Полупрозрачное, будто составленное из восковых конструкций лицо Осташина передернулось.
— Как вам будет угодно, — звеня, произнес он.
— Да не ерепеньтесь вы, — с усталостью в голосе сказал поручик. — Мы сейчас в одной лодке. И лодка наша, к сожалению, сильно течет. — Он поставил кринку на ступень возле щелястой двери погреба. — Нам надо что-то придумать, Осташин. Мне двадцать семь, и я совершенно не хочу умирать. У меня невеста и мама в Тарнополе.
— П-поздравляю.
— Спасибо.
Потоцкий похлопал себя по карманам кителя и брюк, потом вспомнил, что серебряный портсигар его час назад отобрали номаховцы перед тем, как посадить в погреб, и разочарованно поморщился.
— Юнкер, вы знаете, что нас расстреляют?
— Я ополченец. Знаю.
— У меня есть план. Даже скорее полплана. Не ахти, но все-таки…
— И что вы выдумали?
— Попробую спасти себя и вас. — Потоцкий в задумчивости принялся сгибать пальцы на левой руке. Каждый хрустнул. — Пять. Это к удаче, — отметил он. — В общем, план такой. Я говорю, что являюсь агентом красных. И знает меня только начальник контрразведки дыбенковской дивизии. Как его?.. Шейнман. Только он. Шейнман сейчас, по нашим данным, тяжело ранен. Поэтому разбирательство затянется. На неделю, может, на две, не знаю. В нашем положении и за полчаса спасибо скажешь. У Номаха с красными сейчас мир и прочее «в человецех благоволение». Сразу расстрелять не должны. Станут запрашивать Дыбенко и Шейнмана. И тем временем вытягивать из меня, что я знаю.
— И при чем тут я?
— Я скажу, что вы были главным моим осведомителем, поскольку являетесь племянником Слащева и состоите при нем ординарцем.
— Что? Осведомителем?
— Не кипятитесь. Я скажу, что вы невольно, по дружбе, выбалтывали мне все, что слышали и видели в штабе. Я вступлюсь за вас, понимаете? Попрошу сохранить вам жизнь. Вам сколько, шестнадцать? Семнадцать? Вот видите. Думаю, на время разбирательства вас тоже пощадят. А там… Жизнь непредсказуема. Будем искать шанса сбежать. Почти уверен, найдем. Это же номаховщина, бардак…
— Я правильно понимаю, что вы предлагаете мне рассказать все, что я знаю о положении дел в дивизии?
— Так точно.
— Но я почти ничего не знаю, я ополченец.

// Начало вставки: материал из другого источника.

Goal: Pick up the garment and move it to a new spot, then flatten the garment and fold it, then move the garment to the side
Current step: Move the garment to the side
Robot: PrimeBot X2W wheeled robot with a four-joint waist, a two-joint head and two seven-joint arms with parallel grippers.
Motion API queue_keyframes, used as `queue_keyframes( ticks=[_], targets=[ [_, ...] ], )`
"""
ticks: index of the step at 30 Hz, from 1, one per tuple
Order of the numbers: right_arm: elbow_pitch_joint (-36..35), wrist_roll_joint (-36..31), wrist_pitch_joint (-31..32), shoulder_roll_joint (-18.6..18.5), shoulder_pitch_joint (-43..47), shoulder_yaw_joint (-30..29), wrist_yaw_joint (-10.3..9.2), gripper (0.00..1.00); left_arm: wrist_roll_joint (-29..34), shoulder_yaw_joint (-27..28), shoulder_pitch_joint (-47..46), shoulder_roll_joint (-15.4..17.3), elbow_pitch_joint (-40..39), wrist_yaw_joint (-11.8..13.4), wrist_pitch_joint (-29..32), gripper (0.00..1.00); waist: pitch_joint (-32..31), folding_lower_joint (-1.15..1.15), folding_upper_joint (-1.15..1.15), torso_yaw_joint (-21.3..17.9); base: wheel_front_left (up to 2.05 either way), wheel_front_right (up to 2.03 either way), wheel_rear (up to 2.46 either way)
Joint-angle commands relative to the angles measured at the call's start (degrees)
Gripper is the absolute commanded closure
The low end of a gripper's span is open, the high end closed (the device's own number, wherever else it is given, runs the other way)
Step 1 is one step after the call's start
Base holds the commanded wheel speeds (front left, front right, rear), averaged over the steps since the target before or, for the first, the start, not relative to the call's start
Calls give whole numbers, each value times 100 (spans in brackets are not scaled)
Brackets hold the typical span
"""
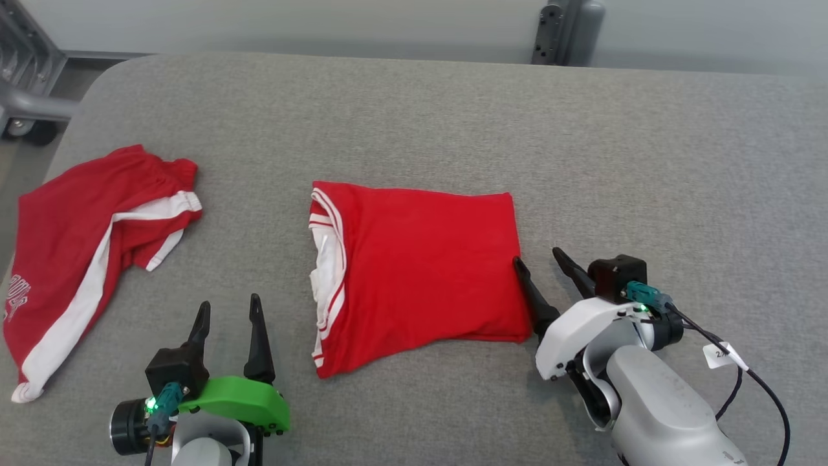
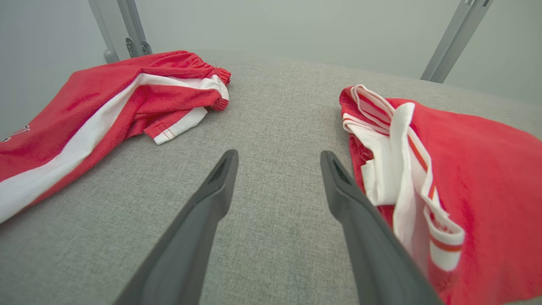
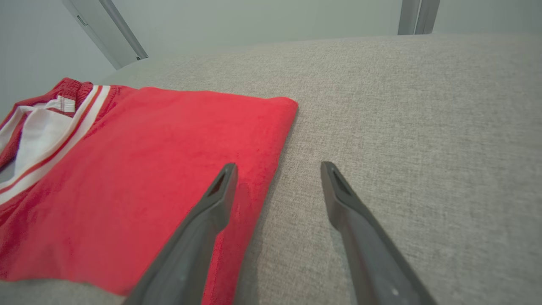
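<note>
Both the left gripper (image 1: 229, 301) and the right gripper (image 1: 537, 255) stand spread and empty over the grey table (image 1: 453, 116). The folded red shirt (image 1: 420, 272) lies flat between them, with its edge against the right gripper's inner finger (image 1: 532, 294). Crumpled red shorts (image 1: 77, 246) lie beyond the left gripper's outer side.

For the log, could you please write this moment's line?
left gripper open | right gripper open | folded red garment centre, unheld
</note>
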Motion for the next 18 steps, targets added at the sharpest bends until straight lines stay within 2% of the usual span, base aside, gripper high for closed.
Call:
queue_keyframes(
  ticks=[1, 6, 11, 12, 13, 14, 18],
  targets=[
    [112, -4, -15, -20, -103, -30, 0, 0, -47, -5, -40, 22, -29, 32, 0, 0, 129, 0, 0, 357, 0, 0, 0],
    [546, 32, -16, -20, -263, -148, 0, 0, -59, -36, -17, 21, -68, 48, 0, 0, 217, 0, 0, 640, 0, 0, 0],
    [894, 90, -14, -20, -426, -118, 0, 0, -133, -28, -28, 21, -118, 113, 0, 0, 311, 0, 0, 739, 0, 0, 0],
    [971, 113, -1, -20, -452, -90, 0, 27, -146, -31, -35, 19, -133, 108, 0, 0, 328, 0, 0, 746, 0, 0, 0],
    [1035, 127, 0, -20, -472, -58, 0, 68, -151, -28, -42, 20, -148, 111, 0, 0, 342, 0, 0, 746, 0, 0, 0],
    [1097, 148, 1, -19, -496, -36, 0, 100, -147, -21, -55, 21, -158, 117, 0, 0, 357, 0, 0, 736, 0, 0, 0],
    [1161, 171, 5, -19, -563, -56, -6, 100, -84, 13, -95, 20, -172, 123, 0, 0, 373, 0, 0, 580, 0, 0, 0]
  ],
)
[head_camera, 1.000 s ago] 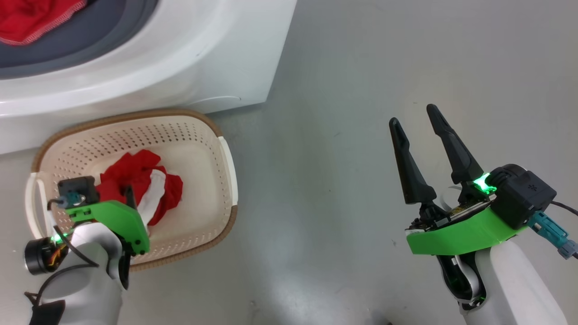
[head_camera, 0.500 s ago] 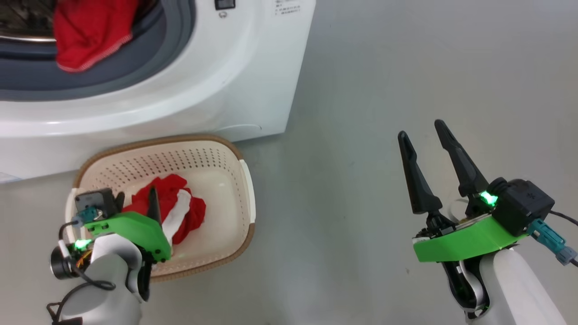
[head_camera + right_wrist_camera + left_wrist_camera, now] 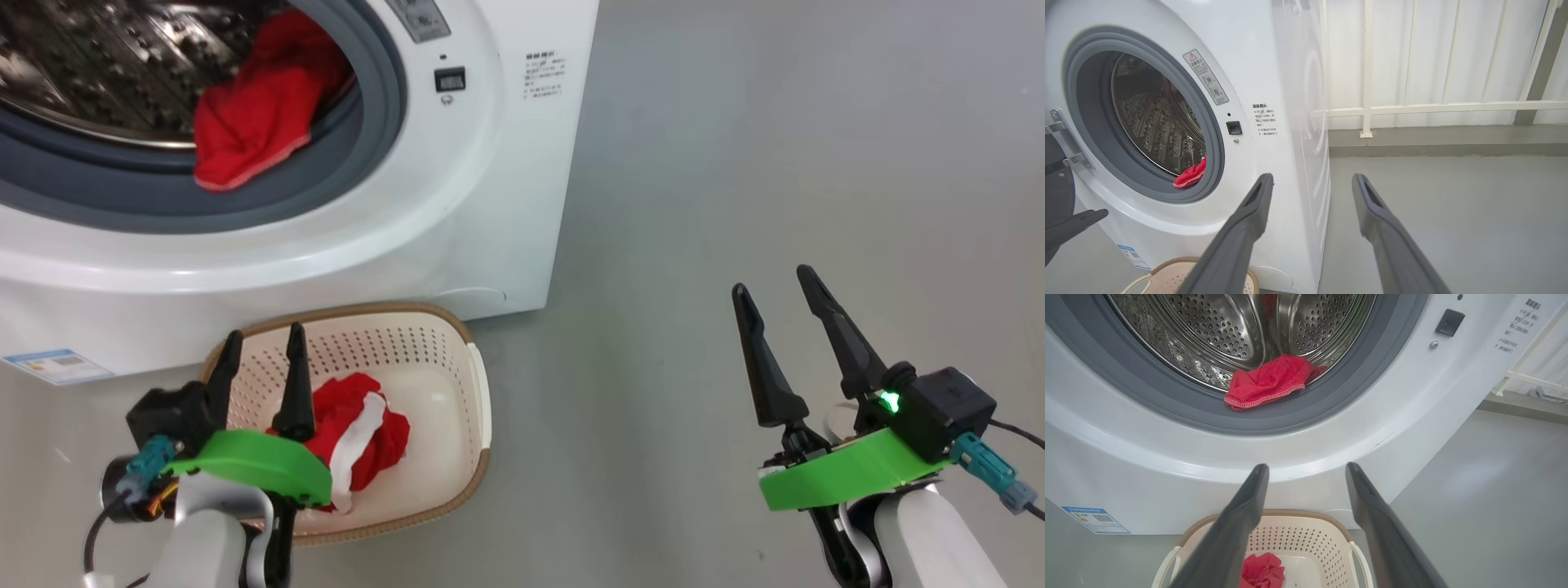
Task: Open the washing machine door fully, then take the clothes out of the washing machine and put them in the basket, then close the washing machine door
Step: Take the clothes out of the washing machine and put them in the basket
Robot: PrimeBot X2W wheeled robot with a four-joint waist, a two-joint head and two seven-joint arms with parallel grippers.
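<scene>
Head cam: tipped up, so the whole pic slid down. More of the washing machine & its drum shows now.
L end effector: was pointing down into the basket, right by the red cloth. Now it's lifted up & turned to face the machine.
L fingers: were mostly hidden behind the green part. Now both stick up over the basket's back left rim.

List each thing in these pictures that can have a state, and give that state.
washing machine, front opening uncovered.
red garment, lying at the machine's mouth, hem on the grey gasket.
basket, upright on the floor, holding one garment.
red and white garment, bunched in the basket.
left gripper, open and empty, above the basket.
right gripper, open and empty, above the floor.
</scene>
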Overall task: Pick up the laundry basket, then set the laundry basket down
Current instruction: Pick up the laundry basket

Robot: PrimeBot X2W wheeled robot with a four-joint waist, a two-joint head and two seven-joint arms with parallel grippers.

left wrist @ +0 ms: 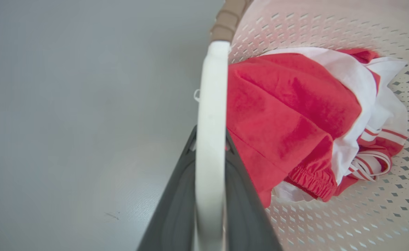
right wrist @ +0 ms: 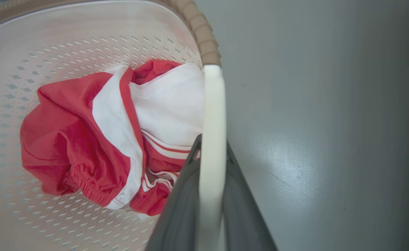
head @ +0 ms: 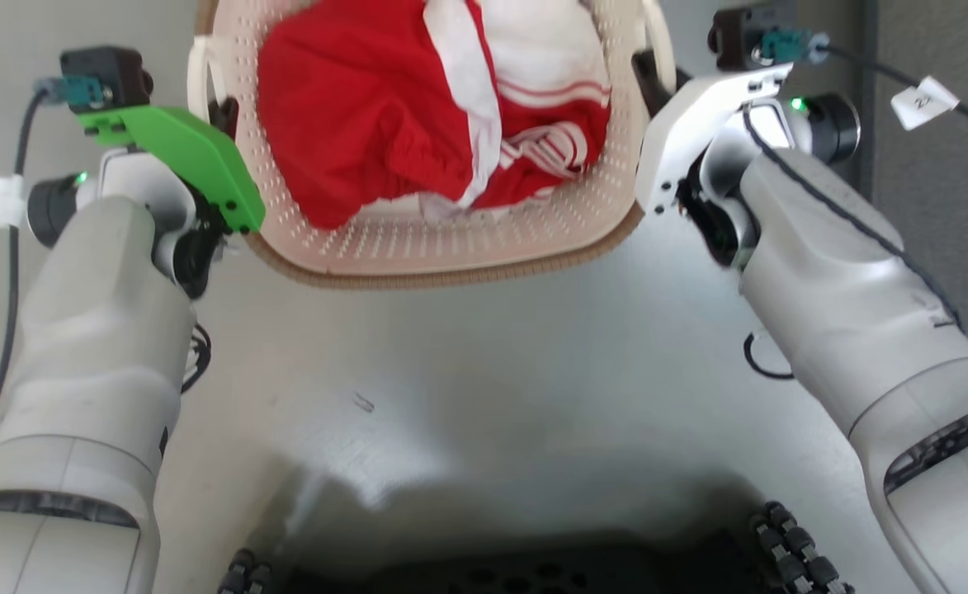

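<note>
The laundry basket (head: pixel 450 247) is cream-white and perforated, with a brown woven-look rim (head: pixel 417 279). It sits at the top centre of the head view and holds red and white clothes (head: pixel 417 107). My left gripper (head: pixel 221 111), under a green cover, is at the basket's left side. In the left wrist view the gripper (left wrist: pixel 209 134) is shut on the white left handle (left wrist: pixel 211 90). My right gripper (head: pixel 649 74) is at the basket's right side. In the right wrist view it (right wrist: pixel 213 139) is shut on the white right handle (right wrist: pixel 213 104). Whether the basket touches the floor I cannot tell.
Grey floor (head: pixel 484 396) spreads below and around the basket. My dark base with its rollers (head: pixel 797 553) lies along the bottom edge of the head view. A darker grey strip (head: pixel 946 231) runs down the right side, and a white tag (head: pixel 923 101) hangs on a cable there.
</note>
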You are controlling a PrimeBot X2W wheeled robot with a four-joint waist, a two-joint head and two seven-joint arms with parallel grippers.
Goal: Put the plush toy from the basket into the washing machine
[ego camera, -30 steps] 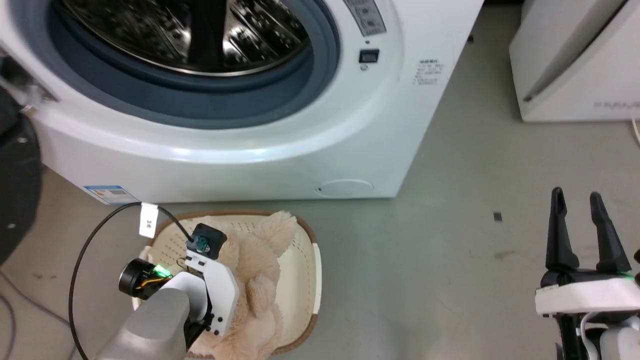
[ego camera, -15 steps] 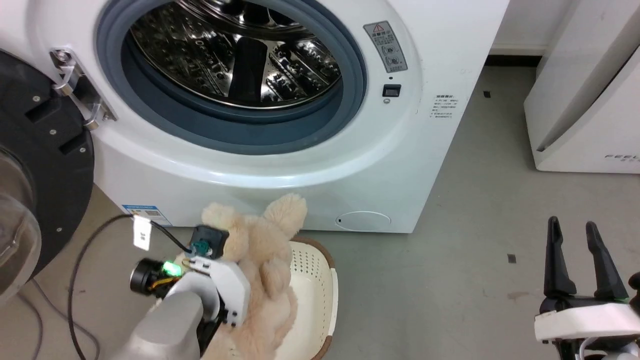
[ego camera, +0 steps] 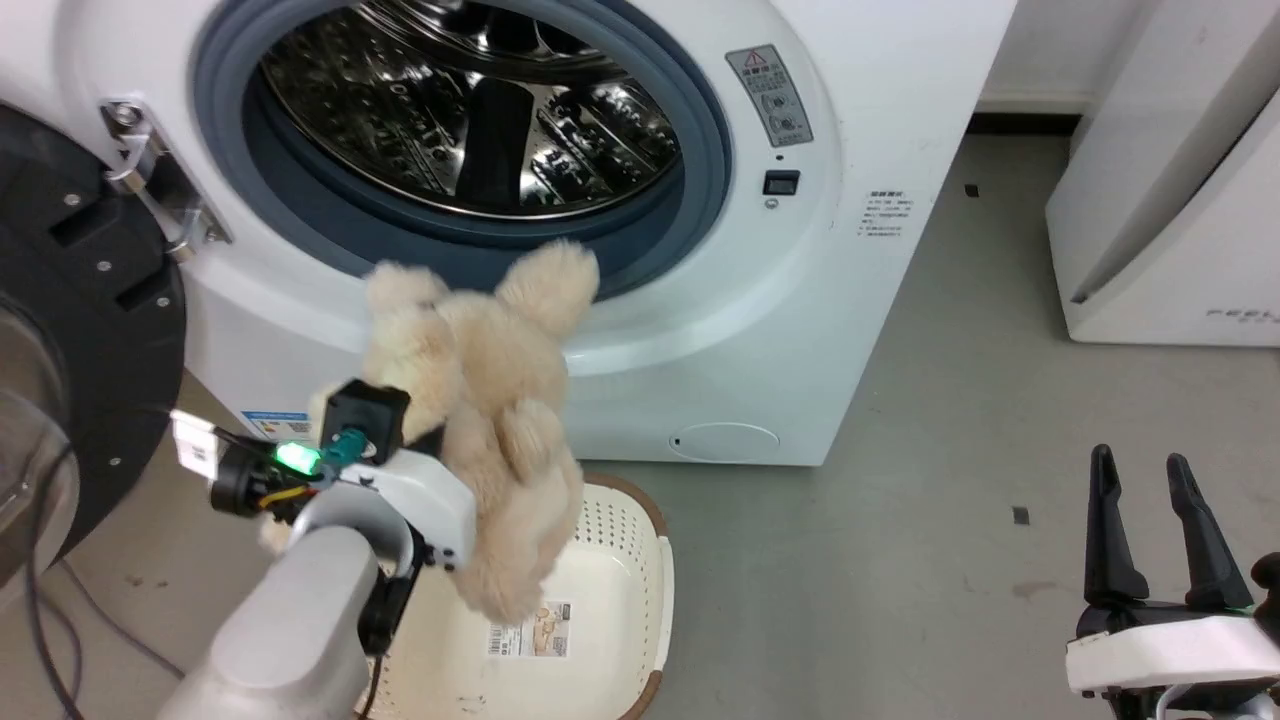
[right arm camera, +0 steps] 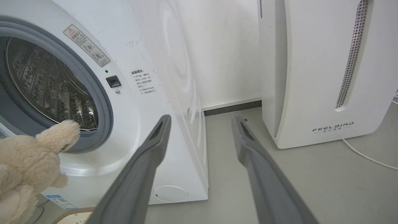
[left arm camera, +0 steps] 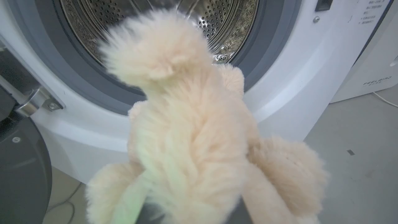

— Ерунда, я расскажу вам все, что нужно знать.
— И это будет правда? Правда о том, где находятся войска, сколько боеприпасов, каков боевой дух?
— Да.
— Но… Это же предательство!
— Если мы хотим, чтобы нам поверили, нужно рассказать правду. Мы не знаем, что известно им, поэтому надо быть, как это ни прискорбно, максимально честными.
Воск осташинского лица стал еще прозрачней.
— Это предательство!
— Вы жить хотите? Как вас зовут, кстати?
— Модест.
— Вот, Модест, вы жить хотите?
— Не такой же ценой!
— Другой нет.
— Я… Я не буду. А вы делайте, что хотите. Мне все равно.
— Я пытаюсь спасти вас. Вы что, не видите?
— Не такой же ценой! — чуть не закричал Модест.
— Давайте обойдемся без истерик, ладно? Вы хорошо подумали? Подумайте еще раз. Я искренне прошу вас, — пристально глядя ему в глаза, попросил офицер.
Руки Осташина дрожали, он отодвинулся от Потоцкого.
— Нет! Я же сказал уже.
— Вы совсем молоды. Вас ждет мать. Неужели вам не жалко ее слез? Ее здоровья? Отец. Вспомните о нем. Как они, ваши родители, переживут вашу гибель?